#### [Your objective]
Start at the first line of the listing below. Write out each line exactly, stopping after the one that contains "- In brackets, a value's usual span".

#### [Information provided]

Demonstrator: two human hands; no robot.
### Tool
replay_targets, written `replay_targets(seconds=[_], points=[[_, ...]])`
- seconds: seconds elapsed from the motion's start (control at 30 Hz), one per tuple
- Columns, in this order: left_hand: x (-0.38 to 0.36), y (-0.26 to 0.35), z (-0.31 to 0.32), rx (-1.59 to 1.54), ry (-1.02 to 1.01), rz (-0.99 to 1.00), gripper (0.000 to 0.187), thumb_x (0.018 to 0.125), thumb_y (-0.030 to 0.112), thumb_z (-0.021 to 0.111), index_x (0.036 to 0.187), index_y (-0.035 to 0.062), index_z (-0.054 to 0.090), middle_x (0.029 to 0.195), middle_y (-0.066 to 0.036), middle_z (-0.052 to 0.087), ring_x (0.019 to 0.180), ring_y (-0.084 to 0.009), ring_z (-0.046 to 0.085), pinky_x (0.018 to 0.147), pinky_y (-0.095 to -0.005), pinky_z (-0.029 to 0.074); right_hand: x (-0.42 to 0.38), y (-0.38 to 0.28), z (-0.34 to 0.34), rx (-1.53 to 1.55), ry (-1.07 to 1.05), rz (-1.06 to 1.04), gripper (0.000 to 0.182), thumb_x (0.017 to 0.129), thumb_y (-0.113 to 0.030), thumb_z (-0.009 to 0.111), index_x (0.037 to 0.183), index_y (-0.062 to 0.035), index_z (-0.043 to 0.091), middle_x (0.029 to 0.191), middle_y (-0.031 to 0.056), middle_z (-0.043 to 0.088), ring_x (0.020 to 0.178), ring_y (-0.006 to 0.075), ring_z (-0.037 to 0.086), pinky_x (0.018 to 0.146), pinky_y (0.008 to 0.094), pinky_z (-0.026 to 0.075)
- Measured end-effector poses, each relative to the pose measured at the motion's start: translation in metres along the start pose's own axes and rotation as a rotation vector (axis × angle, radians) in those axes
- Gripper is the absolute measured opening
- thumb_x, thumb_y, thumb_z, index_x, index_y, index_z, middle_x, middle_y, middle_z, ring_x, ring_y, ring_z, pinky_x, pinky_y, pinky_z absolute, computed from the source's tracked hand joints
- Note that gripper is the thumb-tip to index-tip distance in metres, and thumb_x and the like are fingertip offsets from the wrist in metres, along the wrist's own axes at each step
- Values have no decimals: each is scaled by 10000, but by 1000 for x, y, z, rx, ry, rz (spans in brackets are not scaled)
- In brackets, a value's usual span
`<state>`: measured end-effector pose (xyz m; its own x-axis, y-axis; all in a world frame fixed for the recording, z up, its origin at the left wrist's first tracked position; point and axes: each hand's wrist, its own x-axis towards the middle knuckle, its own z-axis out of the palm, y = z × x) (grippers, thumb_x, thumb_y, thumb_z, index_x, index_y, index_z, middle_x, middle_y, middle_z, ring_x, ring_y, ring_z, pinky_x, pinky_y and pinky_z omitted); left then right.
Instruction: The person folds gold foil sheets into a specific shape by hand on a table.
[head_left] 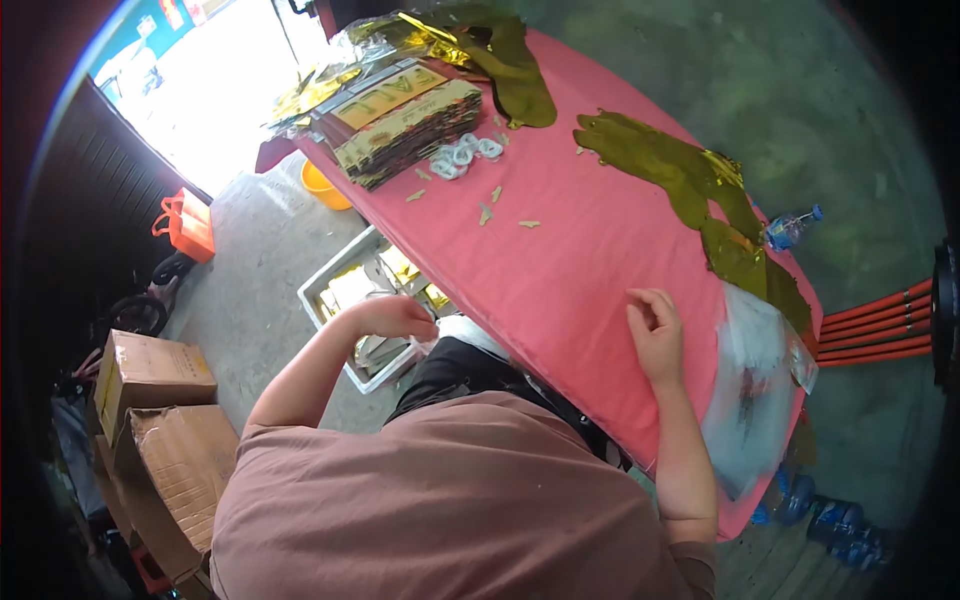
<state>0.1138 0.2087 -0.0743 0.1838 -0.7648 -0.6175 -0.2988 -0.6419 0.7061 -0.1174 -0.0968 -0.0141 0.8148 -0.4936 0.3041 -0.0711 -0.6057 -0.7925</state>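
Observation:
My left hand [395, 318] hangs above the edge of a white crate, close to my lap, its fingers curled and pressed together. What lies inside them, if anything, is hidden. Over the near part of the pink-covered table [570, 270] is my right hand [657, 335], fingers bent, with a gap between thumb and forefinger and nothing visible in it. Farther up the table stand a stack of printed, folded card packages [410, 125] and several white rings [465, 155]. Small pale-green pieces [486, 215] lie scattered near them.
Golden film sheets [650, 165] run along the far table edge, beside clear plastic film [752, 390]. The white crate [312, 292] on the floor holds gold and white packets. Cardboard boxes [185, 450], an orange bag [187, 228] and a yellow bucket [325, 187] stand at left.

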Motion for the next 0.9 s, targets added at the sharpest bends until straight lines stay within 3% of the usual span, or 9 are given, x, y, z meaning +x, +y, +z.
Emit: replay_targets(seconds=[0.13, 0.17, 0.2, 0.27, 0.4, 0.43, 0.5, 0.63, 0.9], points=[[-19, 112, -24, -166, -359, 329, 279, 926, 265, 548, 1012, 20, 651, 869, -38, 669, 846, -107, 625, 711, -266, 496, 0, 0, 3, -64, -12, -41, 179, 766, 1, 619, 944, -16, 617, 887, 64, 561, 802, 164, 561, 655, 251, 445], [-11, 132, -31, -117, -345, 434, 264, 917, 254, 545, 1011, 29, 647, 859, -35, 671, 809, -102, 629, 700, -266, 500, 0, 7, 3, -85, -19, -103, 179, 776, 20, 610, 948, -28, 611, 923, 23, 540, 749, 89, 516, 629, 199, 404], [0, 150, -39, -68, -328, 538, 250, 909, 243, 542, 1009, 37, 642, 849, -32, 673, 772, -98, 633, 690, -267, 504, 0, 9, 3, -90, -5, -105, 179, 776, 20, 610, 948, -28, 611, 923, 23, 540, 749, 89, 516, 629, 199, 404], [43, 175, -50, -76, -40, 690, 233, 873, 232, 574, 974, 34, 643, 819, -55, 677, 731, -133, 641, 665, -285, 502, 0, 12, 4, -103, -10, -142, 182, 772, 18, 610, 948, -29, 609, 917, 29, 539, 782, 102, 528, 632, 204, 408], [160, 201, -73, 453, 751, 847, 224, 776, 204, 604, 940, 59, 647, 923, -133, 632, 887, -283, 606, 783, -388, 491, -2, 11, 4, -173, 29, -163, 176, 763, 14, 613, 934, -27, 609, 904, 53, 544, 824, 153, 549, 676, 240, 434], [179, 206, -76, 458, 741, 869, 224, 776, 204, 604, 940, 59, 647, 923, -133, 632, 887, -283, 606, 783, -388, 491, -2, 9, 3, -179, 24, -178, 172, 758, 10, 616, 927, -25, 610, 902, 67, 548, 840, 182, 554, 707, 263, 442], [212, 216, -81, 742, 1008, 769, 210, 775, 206, 630, 946, 85, 655, 1000, -121, 622, 1006, -283, 555, 841, -378, 465, -2, 4, 4, -177, 25, -165, 151, 750, -5, 625, 900, -20, 612, 897, 96, 558, 876, 247, 564, 781, 317, 450], [253, 215, -94, 752, 997, 711, 196, 786, 223, 619, 920, 85, 656, 939, -85, 624, 1024, -254, 538, 842, -372, 461, 0, 4, 3, -183, 31, -182, 136, 754, -11, 626, 888, -20, 612, 891, 95, 564, 885, 247, 564, 784, 321, 452], [252, 212, -91, 835, 1136, 700, 121, 798, 201, 581, 798, 88, 624, 830, -50, 598, 850, -236, 575, 765, -377, 468, 1, 2, 2, -145, -5, -118, 105, 752, -12, 626, 855, -18, 612, 880, 91, 569, 869, 243, 572, 780, 328, 456]])
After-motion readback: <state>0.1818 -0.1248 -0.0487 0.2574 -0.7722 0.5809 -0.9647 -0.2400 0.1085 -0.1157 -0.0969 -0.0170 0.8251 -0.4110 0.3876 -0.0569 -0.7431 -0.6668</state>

#### [Output of the task]
Demonstrator: two human hands; no robot.
### Tool
replay_targets, written `replay_targets(seconds=[_], points=[[_, ...]])`
- seconds: seconds elapsed from the motion's start (control at 30 Hz), one per tuple
- Columns, in this order: left_hand: x (-0.38 to 0.36), y (-0.26 to 0.35), z (-0.31 to 0.32), rx (-1.59 to 1.54), ry (-1.02 to 1.01), rz (-0.99 to 1.00), gripper (0.000 to 0.187), thumb_x (0.018 to 0.125), thumb_y (-0.030 to 0.112), thumb_z (-0.021 to 0.111), index_x (0.036 to 0.187), index_y (-0.035 to 0.062), index_z (-0.054 to 0.090), middle_x (0.029 to 0.195), middle_y (-0.066 to 0.036), middle_z (-0.052 to 0.087), ring_x (0.019 to 0.180), ring_y (-0.084 to 0.009), ring_z (-0.046 to 0.085), pinky_x (0.018 to 0.147), pinky_y (-0.095 to -0.005), pinky_z (-0.029 to 0.074); right_hand: x (-0.42 to 0.38), y (-0.38 to 0.28), z (-0.34 to 0.34), rx (-1.53 to 1.55), ry (-1.07 to 1.05), rz (-1.06 to 1.04), gripper (0.000 to 0.182), thumb_x (0.017 to 0.129), thumb_y (-0.113 to 0.030), thumb_z (-0.009 to 0.111), index_x (0.037 to 0.183), index_y (-0.062 to 0.035), index_z (-0.043 to 0.091), middle_x (0.029 to 0.191), middle_y (-0.031 to 0.056), middle_z (-0.043 to 0.088), ring_x (0.020 to 0.178), ring_y (-0.006 to 0.075), ring_z (-0.037 to 0.086), pinky_x (0.018 to 0.146), pinky_y (0.008 to 0.094), pinky_z (-0.026 to 0.075)
- Measured end-effector poses, each relative to the pose measured at the motion's start: translation in metres along the start pose's own axes and rotation as a rotation vector (axis × angle, radians) in those axes
- Gripper is the absolute measured opening
- thumb_x, thumb_y, thumb_z, index_x, index_y, index_z, middle_x, middle_y, middle_z, ring_x, ring_y, ring_z, pinky_x, pinky_y, pinky_z absolute, computed from the source's tracked hand joints
- Note that gripper is the thumb-tip to index-tip distance in metres, and thumb_x and the like are fingertip offsets from the wrist in metres, along the wrist's own axes at each step
- Values have no decimals: each is scaled by 10000, but by 1000 for x, y, z, rx, ry, rz (spans in brackets are not scaled)
- In brackets, a value's usual span

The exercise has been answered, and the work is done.